Гордей нахмурился и положил ладонь на рукоять пистолета, но я жестом остановил его. Что-что, а перестрелка сейчас ни к чему. К тому же у меня возникла одна весьма интересная идея...
— Что ж, если господин приор настаивает, мы поедем с вами, — сказал я.
Глава 35
Тут была небольшая полуподвальная комнатушка с узким окном под сводчатым потолком. Передо мной за столом сидел приор Игнатий — уродливый сгорбленный человек в коричневой сутане. Не первый раз я уже сталкивался с этим типом, но общаться с ним пришлось впервые.

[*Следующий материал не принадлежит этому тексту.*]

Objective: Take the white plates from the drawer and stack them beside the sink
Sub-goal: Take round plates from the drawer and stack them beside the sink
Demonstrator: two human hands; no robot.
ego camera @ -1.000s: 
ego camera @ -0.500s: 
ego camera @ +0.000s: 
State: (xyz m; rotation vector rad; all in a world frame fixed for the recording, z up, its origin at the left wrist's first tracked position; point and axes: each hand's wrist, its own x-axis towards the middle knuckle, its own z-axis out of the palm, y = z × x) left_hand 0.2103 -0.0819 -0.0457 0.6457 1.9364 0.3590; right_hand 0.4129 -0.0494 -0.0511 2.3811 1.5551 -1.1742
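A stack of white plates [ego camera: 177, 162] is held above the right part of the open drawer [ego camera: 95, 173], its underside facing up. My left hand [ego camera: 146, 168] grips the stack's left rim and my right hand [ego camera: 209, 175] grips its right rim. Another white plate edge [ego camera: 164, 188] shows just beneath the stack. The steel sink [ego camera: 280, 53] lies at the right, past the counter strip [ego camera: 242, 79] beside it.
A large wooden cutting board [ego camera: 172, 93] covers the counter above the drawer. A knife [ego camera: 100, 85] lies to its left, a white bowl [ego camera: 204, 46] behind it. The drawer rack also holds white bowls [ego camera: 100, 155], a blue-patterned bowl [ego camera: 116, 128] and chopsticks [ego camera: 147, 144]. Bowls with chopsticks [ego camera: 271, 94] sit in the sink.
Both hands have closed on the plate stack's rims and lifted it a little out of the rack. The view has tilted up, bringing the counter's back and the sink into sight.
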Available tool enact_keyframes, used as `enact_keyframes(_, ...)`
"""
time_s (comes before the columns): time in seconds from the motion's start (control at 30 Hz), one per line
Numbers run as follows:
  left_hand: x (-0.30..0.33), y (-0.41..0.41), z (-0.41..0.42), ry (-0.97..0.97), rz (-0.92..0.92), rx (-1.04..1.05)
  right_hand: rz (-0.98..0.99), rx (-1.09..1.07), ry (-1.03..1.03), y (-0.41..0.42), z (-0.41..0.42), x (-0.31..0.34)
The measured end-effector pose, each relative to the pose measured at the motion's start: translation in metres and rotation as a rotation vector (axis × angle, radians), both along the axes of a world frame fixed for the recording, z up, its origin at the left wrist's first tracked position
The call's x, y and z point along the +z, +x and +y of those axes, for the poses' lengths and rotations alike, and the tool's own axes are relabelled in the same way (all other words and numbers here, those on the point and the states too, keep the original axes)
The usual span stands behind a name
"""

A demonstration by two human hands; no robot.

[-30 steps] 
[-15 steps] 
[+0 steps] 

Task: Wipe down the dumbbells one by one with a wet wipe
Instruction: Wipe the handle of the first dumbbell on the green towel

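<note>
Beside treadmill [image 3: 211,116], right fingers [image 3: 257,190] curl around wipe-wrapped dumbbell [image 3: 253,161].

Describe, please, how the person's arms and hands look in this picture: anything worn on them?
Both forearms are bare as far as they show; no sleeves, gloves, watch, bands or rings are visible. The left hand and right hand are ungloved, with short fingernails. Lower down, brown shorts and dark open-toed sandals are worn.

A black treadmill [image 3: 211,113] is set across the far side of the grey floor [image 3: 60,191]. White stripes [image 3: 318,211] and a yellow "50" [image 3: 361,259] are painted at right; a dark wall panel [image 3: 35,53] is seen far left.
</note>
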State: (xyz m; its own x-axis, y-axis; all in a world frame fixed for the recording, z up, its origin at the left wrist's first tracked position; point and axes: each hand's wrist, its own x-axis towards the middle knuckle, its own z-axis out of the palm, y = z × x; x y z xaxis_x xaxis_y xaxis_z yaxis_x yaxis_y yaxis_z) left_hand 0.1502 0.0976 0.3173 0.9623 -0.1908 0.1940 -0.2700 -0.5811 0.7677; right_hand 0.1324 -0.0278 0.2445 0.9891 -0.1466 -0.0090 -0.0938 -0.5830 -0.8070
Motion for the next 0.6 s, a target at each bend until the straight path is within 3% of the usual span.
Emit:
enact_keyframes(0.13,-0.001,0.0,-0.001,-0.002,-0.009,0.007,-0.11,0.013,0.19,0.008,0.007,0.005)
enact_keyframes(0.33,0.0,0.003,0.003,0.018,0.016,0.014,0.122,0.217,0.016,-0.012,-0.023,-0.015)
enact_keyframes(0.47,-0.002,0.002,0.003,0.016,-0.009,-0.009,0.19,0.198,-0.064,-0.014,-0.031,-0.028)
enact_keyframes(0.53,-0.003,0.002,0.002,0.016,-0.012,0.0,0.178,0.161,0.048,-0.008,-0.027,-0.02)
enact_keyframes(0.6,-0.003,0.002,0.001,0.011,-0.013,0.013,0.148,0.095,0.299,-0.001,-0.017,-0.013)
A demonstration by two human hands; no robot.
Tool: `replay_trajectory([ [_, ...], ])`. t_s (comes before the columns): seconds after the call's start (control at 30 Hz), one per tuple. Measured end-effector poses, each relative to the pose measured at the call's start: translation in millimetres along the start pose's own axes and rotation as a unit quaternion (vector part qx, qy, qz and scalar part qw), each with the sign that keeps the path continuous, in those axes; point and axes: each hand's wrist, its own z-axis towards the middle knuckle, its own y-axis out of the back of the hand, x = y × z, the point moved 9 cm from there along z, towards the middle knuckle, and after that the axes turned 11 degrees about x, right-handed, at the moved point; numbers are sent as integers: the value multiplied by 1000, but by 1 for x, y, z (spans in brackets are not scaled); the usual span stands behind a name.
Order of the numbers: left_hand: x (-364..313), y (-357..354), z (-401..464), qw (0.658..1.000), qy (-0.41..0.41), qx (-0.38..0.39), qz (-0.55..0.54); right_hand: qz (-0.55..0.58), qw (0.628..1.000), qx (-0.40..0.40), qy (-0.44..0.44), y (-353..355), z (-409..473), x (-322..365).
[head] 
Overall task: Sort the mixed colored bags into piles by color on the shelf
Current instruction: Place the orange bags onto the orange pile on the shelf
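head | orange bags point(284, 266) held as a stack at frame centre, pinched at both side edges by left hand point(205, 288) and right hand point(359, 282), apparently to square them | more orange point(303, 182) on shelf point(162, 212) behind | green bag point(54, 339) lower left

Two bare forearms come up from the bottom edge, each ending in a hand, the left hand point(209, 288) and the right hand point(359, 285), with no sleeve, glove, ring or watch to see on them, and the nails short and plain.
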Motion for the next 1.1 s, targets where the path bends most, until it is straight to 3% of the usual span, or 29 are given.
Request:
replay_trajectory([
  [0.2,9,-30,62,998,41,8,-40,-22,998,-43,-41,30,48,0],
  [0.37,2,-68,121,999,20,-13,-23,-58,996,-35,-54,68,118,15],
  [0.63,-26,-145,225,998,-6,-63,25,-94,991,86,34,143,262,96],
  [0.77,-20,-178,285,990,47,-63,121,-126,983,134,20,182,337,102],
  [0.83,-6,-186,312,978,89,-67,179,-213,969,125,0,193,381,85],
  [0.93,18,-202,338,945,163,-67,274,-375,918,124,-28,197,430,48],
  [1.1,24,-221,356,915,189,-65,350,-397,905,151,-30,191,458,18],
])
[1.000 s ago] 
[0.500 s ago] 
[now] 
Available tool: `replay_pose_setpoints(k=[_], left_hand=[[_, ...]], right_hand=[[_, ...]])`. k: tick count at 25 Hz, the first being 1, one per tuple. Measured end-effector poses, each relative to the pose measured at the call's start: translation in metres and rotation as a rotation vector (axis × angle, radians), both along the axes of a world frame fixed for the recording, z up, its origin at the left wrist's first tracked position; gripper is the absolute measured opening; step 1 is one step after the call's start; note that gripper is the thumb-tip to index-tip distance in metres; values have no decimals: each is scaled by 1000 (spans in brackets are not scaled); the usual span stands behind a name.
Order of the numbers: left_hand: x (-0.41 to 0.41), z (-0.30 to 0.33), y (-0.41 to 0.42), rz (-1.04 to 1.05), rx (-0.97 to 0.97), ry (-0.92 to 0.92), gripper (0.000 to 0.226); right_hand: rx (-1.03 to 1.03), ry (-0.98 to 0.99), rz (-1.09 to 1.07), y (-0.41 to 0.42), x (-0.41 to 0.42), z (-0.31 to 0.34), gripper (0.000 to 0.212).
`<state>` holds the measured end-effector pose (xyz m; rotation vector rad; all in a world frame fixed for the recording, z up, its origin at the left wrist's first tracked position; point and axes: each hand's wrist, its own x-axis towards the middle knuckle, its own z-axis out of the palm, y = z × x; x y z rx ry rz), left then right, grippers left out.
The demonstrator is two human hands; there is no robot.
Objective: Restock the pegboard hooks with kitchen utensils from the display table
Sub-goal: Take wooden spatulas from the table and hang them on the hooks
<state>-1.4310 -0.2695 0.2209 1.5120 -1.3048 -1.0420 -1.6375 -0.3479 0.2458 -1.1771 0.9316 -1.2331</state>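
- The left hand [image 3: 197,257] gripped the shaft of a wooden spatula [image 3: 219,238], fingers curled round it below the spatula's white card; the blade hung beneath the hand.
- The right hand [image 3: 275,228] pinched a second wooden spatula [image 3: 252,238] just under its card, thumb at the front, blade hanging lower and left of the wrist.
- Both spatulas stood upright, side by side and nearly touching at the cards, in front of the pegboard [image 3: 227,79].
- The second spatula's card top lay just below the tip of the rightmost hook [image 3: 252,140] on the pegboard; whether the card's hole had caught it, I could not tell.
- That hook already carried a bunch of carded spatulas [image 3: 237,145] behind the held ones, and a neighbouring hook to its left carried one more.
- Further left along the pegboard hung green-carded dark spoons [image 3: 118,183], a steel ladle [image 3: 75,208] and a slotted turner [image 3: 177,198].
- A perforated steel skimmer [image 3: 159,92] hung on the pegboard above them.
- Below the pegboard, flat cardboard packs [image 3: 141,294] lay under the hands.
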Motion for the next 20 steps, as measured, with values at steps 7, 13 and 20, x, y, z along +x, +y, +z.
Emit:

Я сидел на деревянном кресле с подлокотниками, на моём запястье красовался браслет с красным кристаллом — артефакт, который, по мнению монахов, должен подавить мою силу. Каждому из нас надели такой, прежде чем ввести в ворота монастыря, куда привезли для допроса. Оружия при мне не было. И саблю, и пистолеты пришлось отдать, как и моим спутникам. Даша возмутилась такому произволу, ведь никто не имеет права отнимать оружие у светлейшего, но я убедил её, чтобы не упрямилась.
Затем Дашу и Гордея повели в одну из подвальных комнат, а меня — прямиком к приору Игнатию. Допрашивать нас он намеревался поодиночке.
Я давно догадывался, что по выходу из Сна мы попадём в следственный отдел, а потому, сидя во Сне в подвале особняка, мы с Дашей и Гордеем договорились о том, что скажем, а что — нет. Гордей пока не разделял мои взгляды на учение церкви, но он был предан роду, и потому обещал говорить то, что я велю.
После ночного путешествия я был вымотан и голоден как собака. Веки висели свинцовыми гирями, хотелось поскорее добраться до кровати и как следует выспаться. Но вместо этого я торчал в подвале монастыря и отвечал на вопросы урода в коричневой рясе.
И ладно — я, Даша так и вообще еле на ногах держалась, ей требовались покой и отдых, а её тоже привели сюда и надели на руку браслет с красным кристаллом, который в лучшем случае причинял светлейшему дискомфорт, а в худшем — жуткие головные боли. Гордей — мужик крепкий, и я за него переживал меньше, но он тоже чувствовал себя плохо. Сегодня это было особенно заметно.